Collaborative Law FAQ
WHY SHOULD I CONSIDER COLLABORATIVE LAW?
Collaborative Law offers divorcing parties and their lawyers a structured, non-adversarial alternative to reaching a settlement. It assures individuals that they will be represented by aggressively compassionate legal counsel for the resolution of a problem, without court involvement.
HOW DOES THE PRACTICE OF COLLABORATIVE LAW AFFECT ATTORNEY’S FEES?
Representation and fee agreements between attorney and client are not directly affected by the participation agreement. Generally, however, many of the most costly parts of litigation (like depositions, multiple expert witnesses and hearings) are avoided in the collaborative process.
WHAT HAPPENS IF AN AGREEMENT CANNOT BE REACHED AND ONE OR BOTH PARTIES WANT A CONVENTIONAL DIVORCE?
According to Texas law, both spouses and their attorneys agree in writing not to go to court over any divorce-related dispute during the collaborative law process. If mutually acceptable terms are not reached informally, collaborative law attorneys can bring in the support of a mediator or other trained settlement negotiators. It is, however, always possible to exit the collaborative law process and return to a conventional divorce. If one party chooses to exit the collaborative law process, however, both parties’ attorneys are legally obligated to cease representing their clients. This is a strong incentive to stick it out and avoid the cost of finding a second attorney in order to complete your divorce under the conventional process.

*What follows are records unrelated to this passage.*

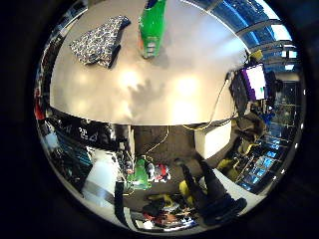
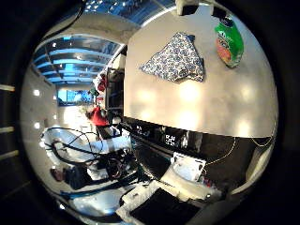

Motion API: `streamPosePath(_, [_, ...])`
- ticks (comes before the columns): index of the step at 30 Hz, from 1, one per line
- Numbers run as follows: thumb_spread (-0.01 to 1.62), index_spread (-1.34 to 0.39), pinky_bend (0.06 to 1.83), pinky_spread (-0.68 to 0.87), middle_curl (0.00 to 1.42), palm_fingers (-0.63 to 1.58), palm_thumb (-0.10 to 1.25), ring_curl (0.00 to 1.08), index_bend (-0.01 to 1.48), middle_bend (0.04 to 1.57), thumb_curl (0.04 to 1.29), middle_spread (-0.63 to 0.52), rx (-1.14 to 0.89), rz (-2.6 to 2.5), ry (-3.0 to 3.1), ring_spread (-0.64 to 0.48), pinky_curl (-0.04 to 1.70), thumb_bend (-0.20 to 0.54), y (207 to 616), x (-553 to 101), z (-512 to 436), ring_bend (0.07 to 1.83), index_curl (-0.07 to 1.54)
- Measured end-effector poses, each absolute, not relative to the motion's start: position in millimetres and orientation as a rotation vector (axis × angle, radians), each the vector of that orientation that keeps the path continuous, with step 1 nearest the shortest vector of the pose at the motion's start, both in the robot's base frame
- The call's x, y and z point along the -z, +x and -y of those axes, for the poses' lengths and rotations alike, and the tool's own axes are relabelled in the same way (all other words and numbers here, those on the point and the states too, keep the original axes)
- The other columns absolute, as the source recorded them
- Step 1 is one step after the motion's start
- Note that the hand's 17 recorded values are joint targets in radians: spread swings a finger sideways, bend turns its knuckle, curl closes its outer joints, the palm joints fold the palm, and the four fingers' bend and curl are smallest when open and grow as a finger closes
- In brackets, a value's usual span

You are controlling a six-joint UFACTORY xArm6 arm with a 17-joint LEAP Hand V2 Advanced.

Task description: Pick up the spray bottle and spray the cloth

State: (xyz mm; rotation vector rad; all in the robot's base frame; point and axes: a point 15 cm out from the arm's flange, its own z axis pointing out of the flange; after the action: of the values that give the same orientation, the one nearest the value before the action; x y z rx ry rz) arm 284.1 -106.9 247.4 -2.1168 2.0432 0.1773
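Here, 1 green plastic spray bottle (image 2: 229, 43) stands upright near 1 folded blue-and-white patterned cloth (image 2: 176, 59) on the pale tabletop (image 2: 211, 101); finger state cannot be told.

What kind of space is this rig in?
Probably a lab or workshop in an office-like building: a pale table holding a green bottle and patterned cloth, a lit monitor beside it, and ceiling lights overhead.
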Motion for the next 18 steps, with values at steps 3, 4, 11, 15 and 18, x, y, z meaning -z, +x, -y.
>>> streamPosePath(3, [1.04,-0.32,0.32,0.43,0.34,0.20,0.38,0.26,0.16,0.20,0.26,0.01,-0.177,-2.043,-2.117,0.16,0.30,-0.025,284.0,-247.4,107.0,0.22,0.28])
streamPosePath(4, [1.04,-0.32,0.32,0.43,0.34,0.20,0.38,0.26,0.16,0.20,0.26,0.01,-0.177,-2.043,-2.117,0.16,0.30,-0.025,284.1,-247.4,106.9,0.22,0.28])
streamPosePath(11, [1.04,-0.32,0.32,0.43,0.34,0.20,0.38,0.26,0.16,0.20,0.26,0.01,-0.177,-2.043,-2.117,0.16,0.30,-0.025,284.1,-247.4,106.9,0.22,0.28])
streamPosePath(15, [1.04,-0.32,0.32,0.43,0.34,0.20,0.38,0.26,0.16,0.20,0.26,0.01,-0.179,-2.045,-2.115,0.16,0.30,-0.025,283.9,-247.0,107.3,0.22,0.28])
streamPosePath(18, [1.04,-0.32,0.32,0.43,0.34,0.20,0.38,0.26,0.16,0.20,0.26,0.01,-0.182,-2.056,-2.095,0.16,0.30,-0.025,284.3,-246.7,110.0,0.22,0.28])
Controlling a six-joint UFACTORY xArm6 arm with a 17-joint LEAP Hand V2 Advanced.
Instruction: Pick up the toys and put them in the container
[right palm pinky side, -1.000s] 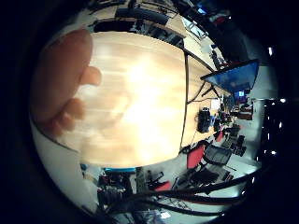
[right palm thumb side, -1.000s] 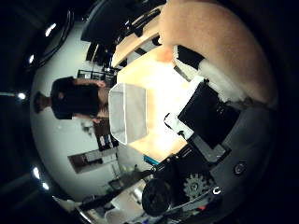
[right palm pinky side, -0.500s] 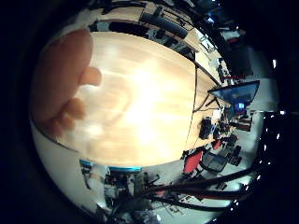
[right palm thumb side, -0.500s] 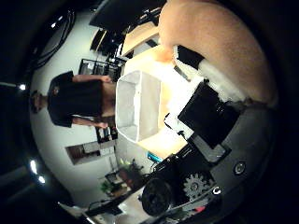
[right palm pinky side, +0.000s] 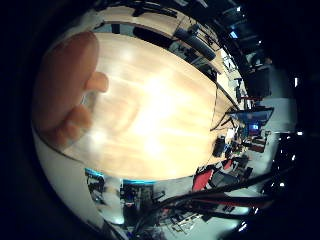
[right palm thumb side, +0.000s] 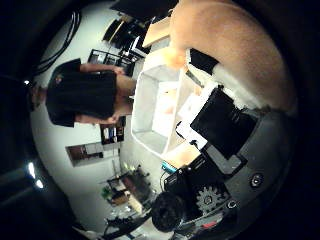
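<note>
A tan, soft plush toy (right palm pinky side: 63, 90) fills one side of the little finger side palm view, close to the palm and high above a light wooden table (right palm pinky side: 165, 110). The thumb side palm view shows the same toy (right palm thumb side: 235, 45) pressed against my right hand (right palm thumb side: 228, 122), whose white and black fingers are curled on it. A white, open rectangular container (right palm thumb side: 148, 95) stands on the table just past the fingers and looks near. Its inside looks bare where it shows.
The table's long edge (right palm pinky side: 215, 105) runs past a blue-lit monitor (right palm pinky side: 252, 117). Desks and chairs (right palm pinky side: 205, 180) stand on the floor beyond the table. Dark shelving (right palm thumb side: 110, 60) stands behind the container.
The hand has moved with the toy still held. The container now looks larger and closer in the thumb side palm view. The table view has shifted.
</note>
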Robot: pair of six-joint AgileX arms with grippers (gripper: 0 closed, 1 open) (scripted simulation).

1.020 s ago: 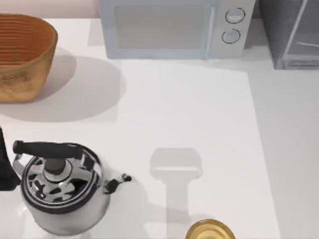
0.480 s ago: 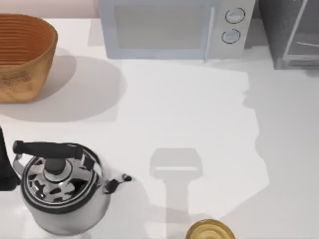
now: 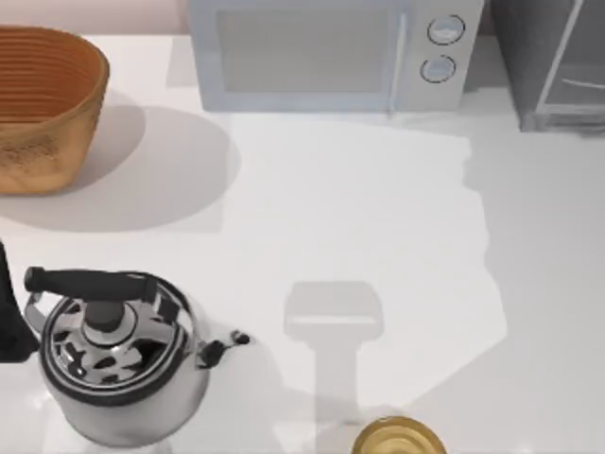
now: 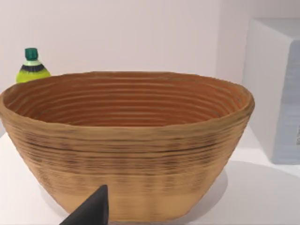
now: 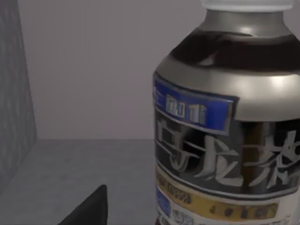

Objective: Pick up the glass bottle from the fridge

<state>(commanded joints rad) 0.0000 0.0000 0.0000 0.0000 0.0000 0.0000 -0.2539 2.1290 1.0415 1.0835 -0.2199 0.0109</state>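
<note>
The large dark grey box-shaped fridge [image 3: 553, 61], with its pale metallic door frame, stands at the far right corner of the white table [image 3: 378, 218], just beside the light grey microwave with two round knobs [image 3: 326, 52]. The right wrist view looks into a grey-floored, grey-walled compartment that I take to be the fridge's inside, and there the small glass bottle [image 5: 229, 122] stands upright: white cap on top, silvery shoulder, blue label marks and pale lettering around the body. Its long axis is vertical, and it sits very close in front of the right wrist camera, off to one side of the dark fingertip [image 5: 91, 208] that pokes into that view. So the right arm is plainly the nearer one, and I judge that the coming grasp turns on bringing the fingers level with the bottle's body, one on each side, before closing. Whether the right fingers are apart or together, I cannot tell. The left arm is parked at the table's left, near the shiny steel kettle with a black handle [image 3: 118, 364], its wrist camera facing the woven tan basket [image 4: 126, 140]; its finger state cannot be told either. A small amber-gold round jar [image 3: 399, 439] sits at the near edge.
</note>
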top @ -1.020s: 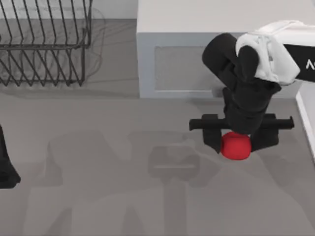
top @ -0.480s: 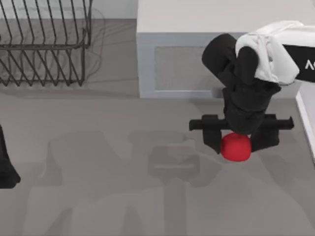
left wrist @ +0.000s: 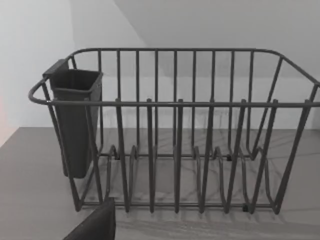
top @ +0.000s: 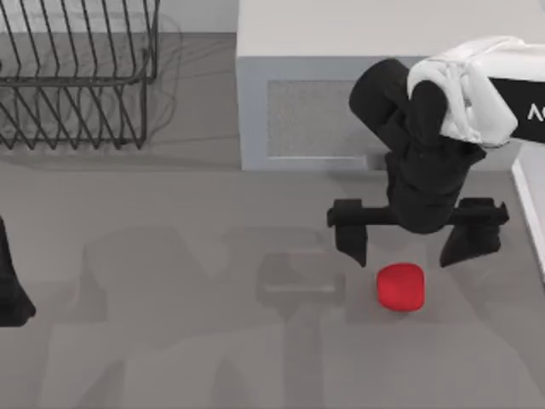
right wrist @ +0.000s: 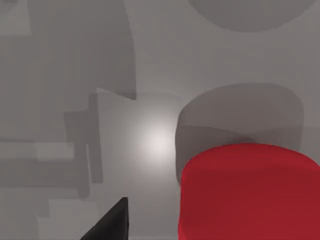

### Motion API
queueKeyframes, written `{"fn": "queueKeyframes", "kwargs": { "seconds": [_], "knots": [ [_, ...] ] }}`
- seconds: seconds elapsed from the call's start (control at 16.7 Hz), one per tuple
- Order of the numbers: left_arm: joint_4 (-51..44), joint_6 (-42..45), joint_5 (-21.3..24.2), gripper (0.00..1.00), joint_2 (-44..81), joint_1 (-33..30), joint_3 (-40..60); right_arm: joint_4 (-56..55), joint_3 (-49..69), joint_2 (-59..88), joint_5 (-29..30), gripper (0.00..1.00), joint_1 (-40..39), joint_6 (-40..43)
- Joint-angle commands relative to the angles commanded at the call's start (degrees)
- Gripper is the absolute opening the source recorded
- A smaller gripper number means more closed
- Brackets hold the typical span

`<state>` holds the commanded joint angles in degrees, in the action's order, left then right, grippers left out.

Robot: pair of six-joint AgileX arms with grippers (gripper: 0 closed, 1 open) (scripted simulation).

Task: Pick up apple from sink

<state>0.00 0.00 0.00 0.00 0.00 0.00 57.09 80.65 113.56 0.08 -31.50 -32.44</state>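
The right gripper (top: 415,243) is seen right of centre, fingers spread, apple (top: 400,286) lying just below it. The left arm (top: 10,285) is parked at the left edge.

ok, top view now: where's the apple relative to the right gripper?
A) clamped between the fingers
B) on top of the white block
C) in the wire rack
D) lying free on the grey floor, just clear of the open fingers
D: the apple lies alone on the grey surface, and the right gripper stands apart from it with its fingers spread wide, gripping nothing.
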Motion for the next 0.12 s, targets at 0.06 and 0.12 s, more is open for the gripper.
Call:
{"fn": "queueKeyframes", "kwargs": {
  "seconds": [0.06, 0.12],
  "knots": [
    [0.00, 0.00, 0.00, 1.00, 0.00, 0.00, 0.00, 0.00, 0.00, 0.00, 0.00, 1.00, 0.00, 0.00],
    [0.00, 0.00, 0.00, 1.00, 0.00, 0.00, 0.00, 0.00, 0.00, 0.00, 0.00, 1.00, 0.00, 0.00]
  ]
}}
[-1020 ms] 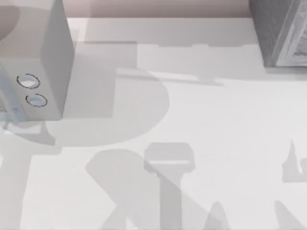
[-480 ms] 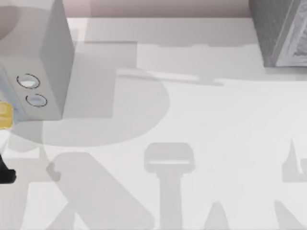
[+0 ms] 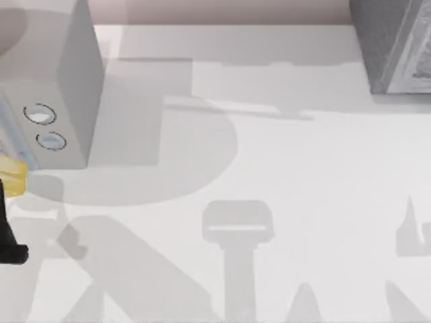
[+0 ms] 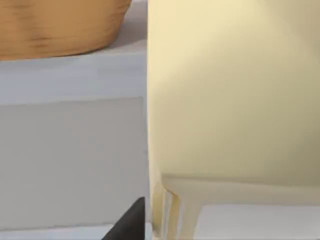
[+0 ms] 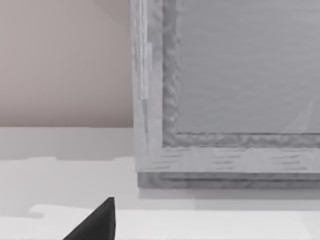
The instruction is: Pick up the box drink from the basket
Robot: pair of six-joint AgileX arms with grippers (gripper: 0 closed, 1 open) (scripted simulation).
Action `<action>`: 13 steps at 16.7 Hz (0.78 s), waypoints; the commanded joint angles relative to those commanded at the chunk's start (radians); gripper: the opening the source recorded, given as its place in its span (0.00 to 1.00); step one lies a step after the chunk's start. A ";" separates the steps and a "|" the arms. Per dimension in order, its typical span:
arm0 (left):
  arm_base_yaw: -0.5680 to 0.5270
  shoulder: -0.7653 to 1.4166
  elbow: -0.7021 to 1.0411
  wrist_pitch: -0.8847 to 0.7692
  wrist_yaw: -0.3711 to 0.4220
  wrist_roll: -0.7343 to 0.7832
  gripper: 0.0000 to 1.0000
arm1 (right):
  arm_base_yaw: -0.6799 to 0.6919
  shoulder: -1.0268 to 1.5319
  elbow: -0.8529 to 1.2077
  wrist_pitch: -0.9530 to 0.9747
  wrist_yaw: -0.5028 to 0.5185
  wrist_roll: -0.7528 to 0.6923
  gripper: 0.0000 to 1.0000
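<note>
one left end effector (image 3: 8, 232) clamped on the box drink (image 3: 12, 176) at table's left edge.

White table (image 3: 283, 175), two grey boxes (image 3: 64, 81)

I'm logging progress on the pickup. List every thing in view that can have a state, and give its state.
box drink: held in the left gripper's jaws, outside the basket.
left gripper: at the table's left edge, jaws shut on the box drink.
basket: standing on a grey ledge, apart from the box drink.
right gripper: idle, facing the grey cabinet.
</note>
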 joint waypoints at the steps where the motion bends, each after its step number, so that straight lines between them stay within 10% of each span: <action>1: 0.009 0.040 0.028 -0.030 0.030 0.031 0.00 | 0.000 0.000 0.000 0.000 0.000 0.000 1.00; 13: 0.157 0.701 0.538 -0.505 0.546 0.573 0.00 | 0.000 0.000 0.000 0.000 0.000 0.000 1.00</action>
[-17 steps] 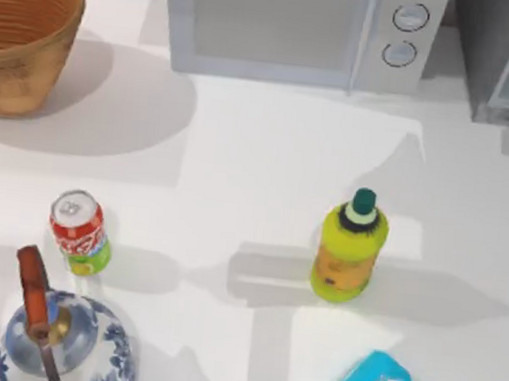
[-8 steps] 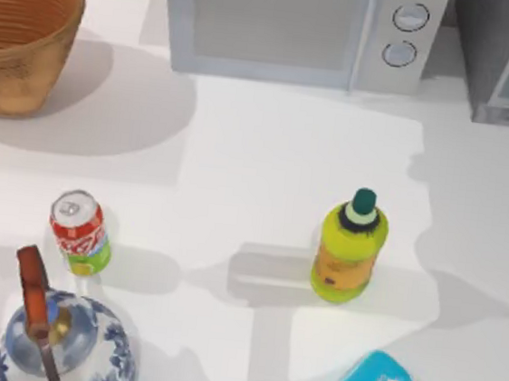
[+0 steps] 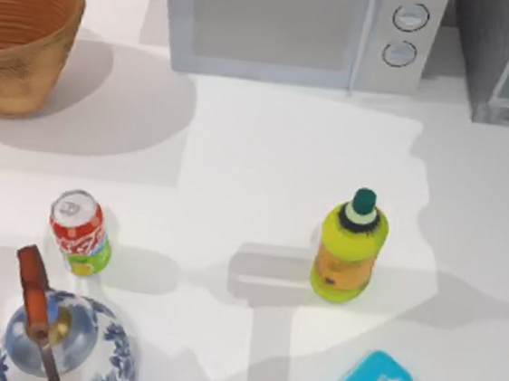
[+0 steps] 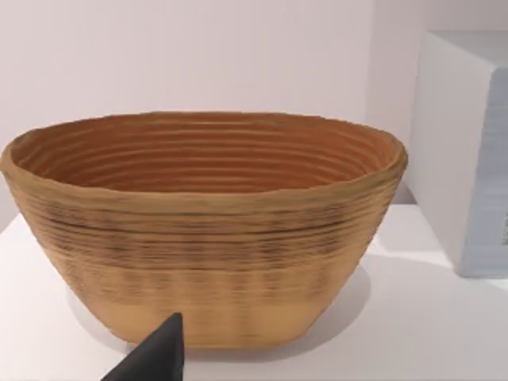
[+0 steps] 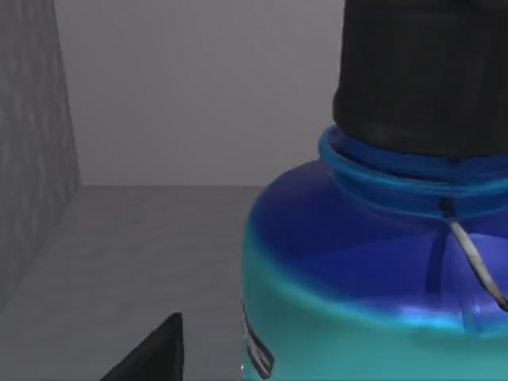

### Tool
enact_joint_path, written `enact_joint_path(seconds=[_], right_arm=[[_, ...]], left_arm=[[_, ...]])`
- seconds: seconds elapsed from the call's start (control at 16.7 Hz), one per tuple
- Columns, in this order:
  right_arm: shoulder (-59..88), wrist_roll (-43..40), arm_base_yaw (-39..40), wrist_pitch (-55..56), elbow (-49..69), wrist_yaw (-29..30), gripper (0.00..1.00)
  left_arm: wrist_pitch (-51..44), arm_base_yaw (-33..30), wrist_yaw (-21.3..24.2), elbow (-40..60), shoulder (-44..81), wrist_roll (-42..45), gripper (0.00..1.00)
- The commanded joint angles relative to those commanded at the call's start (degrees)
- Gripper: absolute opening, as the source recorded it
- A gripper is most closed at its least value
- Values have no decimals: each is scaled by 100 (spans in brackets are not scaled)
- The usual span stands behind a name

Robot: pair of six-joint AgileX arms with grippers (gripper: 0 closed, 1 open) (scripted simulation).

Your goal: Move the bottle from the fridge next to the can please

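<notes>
Right now the right gripper [image 5: 151,353] is reaching inside the fridge [image 3: 505,62], the grey cabinet at the tabletop's far right corner, and its wrist camera is looking at the bottle [image 5: 373,262] from very close. The bottle is standing upright on the grey fridge floor, its long axis vertical, teal body below, blue shoulder above, black cap on top. One dark fingertip is showing at the bottom of that view, just beside the bottle's body. I cannot tell whether the fingers are spread or closed, nor whether they are touching the bottle.

The relation that matters: the bottle is sitting directly ahead of the right gripper and slightly to one side of the visible fingertip, so the fingers would probably need to straddle the upright body from the side before closing. The right arm is clearly the nearer one.

The can [image 3: 79,232] is standing upright near the tabletop's front left corner, just behind the blue-and-white teapot [image 3: 65,344]. The yellow-green bottle [image 3: 349,248] is standing towards the middle right, between fridge and can, so the carry will likely have to pass around it.

The left gripper [image 4: 155,357] is idling at the left edge, facing the wicker basket [image 4: 202,230] in the far left corner; its fingers' state cannot be told either.
</notes>
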Motion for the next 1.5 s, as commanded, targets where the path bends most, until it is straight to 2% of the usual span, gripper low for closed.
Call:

WHAT HAPPENS IF ONE SIDE OR THE OTHER IS DISHONEST, OR ABUSES THE COLLABORATIVE LAW PROCESS?
While this can’t be completely prevented, the collaborative agreement helps guard against it. The collaborative agreement requires a lawyer to withdraw if his/her client is being dishonest, or participating in the process in bad faith. It is in the best interest of all parties to remain honest and allow the process to work.
DOES THE COLLABORATIVE PROCESS WORK IF I CHOOSE AN ATTORNEY WHO IS TRAINED IN THE PROCESS BUT MY SPOUSE’S ATTORNEY ISN’T?
Yes, as long as all parties agree to sign a Participation Agreement. Counsel who may not be familiar with collaborative family law must be approached by the attorney who is to determine their receptiveness to the process, and to using the process in this particular case. It is usually best to make the first contact, by phone, and to follow up with a meeting in person, and/or a letter with extensive information about collaborative family law. These materials should both describe the process and show its legitimacy as a dispute resolution process.
WHAT IS THE DIFFERENCE BETWEEN COLLABORATIVE LAW AND MEDIATION?
Under the prevailing model of mediation used in Texas, there is one “neutral” who helps the disputing parties and their lawyers try to settle their case.
This ordinarily occurs after the case has been prepared for trial, adversarial discovery has been conducted, and the parties’ positions have been “polarized” for forensic presentation to the court. The parties have already suffered most of the financial and emotional trauma of the traditional divorce case at this stage of the proceedings. If one side or the other becomes unreasonable or stubborn, or simply does not want to settle the issues without a trial, the mediator has no choice but to terminate the mediation and send the parties on their way, down the road to ultimate confrontation.
In mediation, there is one “neutral” professional who helps the disputing parties try to reach an agreement. The mediator cannot give either party legal advice or dictate a decision. The parties may or may not have attorneys and the attorneys may or may not be present at the mediation sessions. If there are no attorneys involved, the parties may not have ongoing professional advice regarding their legal rights and settlement options.
Collaborative Law is designed to protect the rights of each party, while keeping the same commitment to settlement. Each side has professional legal advice and advocacy at all times during the process. The parties, their attorneys, and other appropriate professionals function as a settlement team. When particularly tough issues arise, it is the job of the team to ensure that the process stays positive and productive – focused on acceptable resolution rather than “winning” or “losing.”